Thanks Stefan, This is much better. I have started looking. In case I find that there is something wrong here, a bug should be opened at sourceforge. That is in http://sf.net/projects/monetdb, choosing Tracker -> Bugs. I am currently importing the dataset -- the shredding is already taking an hour. This is due to many hash collisions on the attributes that have a purely numeric value. Your document has no text nodes, but lots of those attributes. I already noted that the MonetDB hash function is very fragile in this domain. I think I will open a bug report on that one. Bad thing is that fixing it will alter our binary repository format. But that has been done before. Will keep you posted about my progress in reproducing your remap error. I am trying with 64-bits compilation and 64-bits oids, so there should be no scalability problems.. Thing is I will be using fedora core, not gentoo. Peter
-----Original Message----- From: Stefan de Konink [mailto:skinkie@xs4all.nl] Sent: Thursday, October 11, 2007 10:19 AM To: P.Boncz@cwi.nl Cc: monetdb-developers@lists.sourceforge.net Subject: Re: Monetdb-developers Digest, Vol 17, Issue 6 (was: Fixing the update issue for Large XML documents)

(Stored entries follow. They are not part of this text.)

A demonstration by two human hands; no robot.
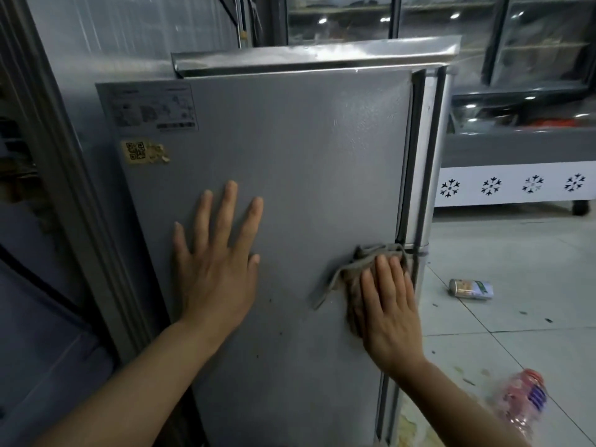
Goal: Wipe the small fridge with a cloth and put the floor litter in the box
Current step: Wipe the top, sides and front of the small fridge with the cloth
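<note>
The small grey fridge (290,162) fills the middle of the view, its side panel facing me. My left hand (216,262) lies flat on that panel with fingers spread. My right hand (388,304) presses a crumpled brown-grey cloth (346,272) against the panel near its right edge, fingers straight. On the tiled floor to the right lie a can (471,289) on its side and, nearer to me, a crushed plastic bottle (522,398) with a red and blue label. No box is in view.
A tall grey cabinet (48,188) stands close on the left of the fridge. A display freezer (516,162) with snowflake marks runs along the back right. Glass-door coolers (419,17) line the rear wall. A yellowish stain (416,427) marks the floor at the fridge's foot.
</note>
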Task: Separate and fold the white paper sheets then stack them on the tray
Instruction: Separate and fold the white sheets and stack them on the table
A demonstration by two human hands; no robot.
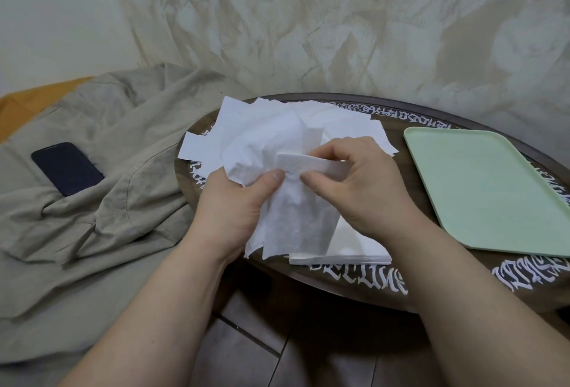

-----BEGIN PGP SIGNED MESSAGE----- Hash: SHA512
Dear Peter,
Peter Boncz schreef:
Thanks for your question, but I regret to inform you that your way of communicating technical problems severely falls short of what is required by technical etiquette:
(1) ambiguous software version description: you cannot be running MonetDB4 and MonetDB5 at the same time. Even more, I want to know the exact version number of the software, whether it was a 32-bits or 64-bits build (and if so, whether it used 64-bits or 32-bits oids).
Why can't I run MonetDB4 and MonetDB5, in respect to XML and SQL at the same time? In this case I'm reporting a bug for MonetDB4, with the pathfinder module.
Monet Database Server V4.18.2 Compiled for x86_64-unknown-linux-gnu/64bit with 64bit OIDs;
(2) major omissions in your platform description. I presume you have installed an operating system on your Xeon. Would you care to tell us which operating system that is?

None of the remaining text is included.